Indexing HTML with Solr/Lucene

2012-11-19

Lots of people want to index HTML files with Solr or Lucene. One great tool that can extract text out of many document formats is Tika, but it is very heavy-weight. What if you just want to strip the text from html files and have Lucene index it? There is no out-of-the-box solution for this, but with a tiny customization we can get it working.

For the actual text extraction, we’re going to use the excellent Jerico HTML Parser. This is a loose HTML parser that can handle all kinds of malformed markup and still give reasonable results. It’s also got a class dedicated to ripping text out of html documents called TextExtractor.

To use this in Solr, we’re going to implement our own TokenizerFactory. Solr uses this class to get a Tokenizer, which will generate the tokens for your index. The important method here is Tokenizer create(Reader input). This method takes a Reader, a standard Java I/O object, opened on the text of whatever document you’re indexing. Your Tokenizer will use this Reader to get the document’s content.
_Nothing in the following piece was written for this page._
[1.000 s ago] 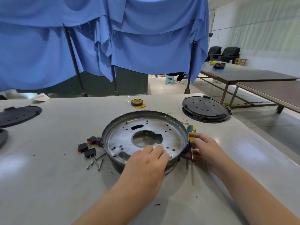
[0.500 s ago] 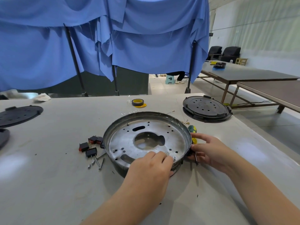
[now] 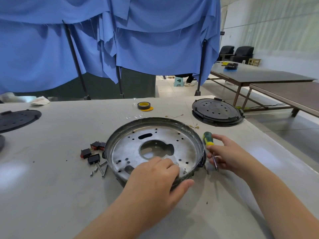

Our strategy is to return the same Tokenizer we were before (StandardTokenizer for normal text), but to inject Jericho into the mix before passing it the input Reader. So intead of Reader -> StandardTokenizer we’re going to do Reader -> Jericho -> StandardTokenizer. Jericho’s TextExtractor makes this easy for us, because it takes a Reader of HTML and returns a Reader of plain text. So we write an HtmlTokenizerFactory with this implementation:

public Tokenizer create(Reader input) {
  try {
    return new StandardTokenizer(Version.LUCENE_36, convertReader(input));
  } catch (IOException e) {
    throw new RuntimeException(e);
  }
}

private static Reader convertReader(Reader r) throws IOException {
  Source s = new Source(r);
  Element elem = s.getNextElement(0, "html");
  TextExtractor te = new TextExtractor(elem);
  return CharStreamSourceUtil.getReader(te);
}

That’s it! Our HtmlTokenizerFactory returns a StandardTokenizer, but it pre-processes the HTML to extract just the text.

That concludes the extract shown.